/---
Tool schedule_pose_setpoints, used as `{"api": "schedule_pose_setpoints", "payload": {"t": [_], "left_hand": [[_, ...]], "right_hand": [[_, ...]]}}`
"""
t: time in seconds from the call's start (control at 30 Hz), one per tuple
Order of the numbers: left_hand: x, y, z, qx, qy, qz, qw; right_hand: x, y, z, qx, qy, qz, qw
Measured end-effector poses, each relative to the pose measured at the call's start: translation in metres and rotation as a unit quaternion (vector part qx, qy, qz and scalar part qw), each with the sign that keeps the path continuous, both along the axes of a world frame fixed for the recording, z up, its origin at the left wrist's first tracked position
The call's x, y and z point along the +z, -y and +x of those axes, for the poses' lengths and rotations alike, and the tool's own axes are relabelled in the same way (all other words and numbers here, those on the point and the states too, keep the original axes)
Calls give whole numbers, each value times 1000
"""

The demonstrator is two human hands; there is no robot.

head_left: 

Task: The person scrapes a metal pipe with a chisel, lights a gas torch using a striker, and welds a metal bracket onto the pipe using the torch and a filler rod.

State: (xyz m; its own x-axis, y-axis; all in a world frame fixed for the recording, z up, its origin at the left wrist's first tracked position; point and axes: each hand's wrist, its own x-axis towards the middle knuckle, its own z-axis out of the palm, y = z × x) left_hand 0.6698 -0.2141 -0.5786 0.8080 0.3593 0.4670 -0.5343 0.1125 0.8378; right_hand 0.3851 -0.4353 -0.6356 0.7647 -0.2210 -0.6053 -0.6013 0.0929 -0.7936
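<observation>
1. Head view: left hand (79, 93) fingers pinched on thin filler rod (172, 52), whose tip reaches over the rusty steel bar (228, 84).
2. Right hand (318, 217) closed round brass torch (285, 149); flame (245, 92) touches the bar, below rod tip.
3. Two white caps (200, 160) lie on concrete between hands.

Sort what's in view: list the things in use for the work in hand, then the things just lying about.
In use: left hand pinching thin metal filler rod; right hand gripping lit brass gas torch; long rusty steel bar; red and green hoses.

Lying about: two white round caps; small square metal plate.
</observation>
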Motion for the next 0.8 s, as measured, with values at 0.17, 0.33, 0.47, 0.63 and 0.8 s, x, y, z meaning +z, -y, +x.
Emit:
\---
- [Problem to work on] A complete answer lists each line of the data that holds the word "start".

- [Answer below]
t: time in seconds from the call's start (control at 30 Hz), one per tuple
Measured end-effector poses, each relative to the pose measured at the call's start: translation in metres and rotation as a unit quaternion (vector part qx, qy, qz and scalar part qw), each with the sign that keeps the path continuous, both along the axes of a world frame fixed for the recording, z up, its origin at the left wrist's first tracked position

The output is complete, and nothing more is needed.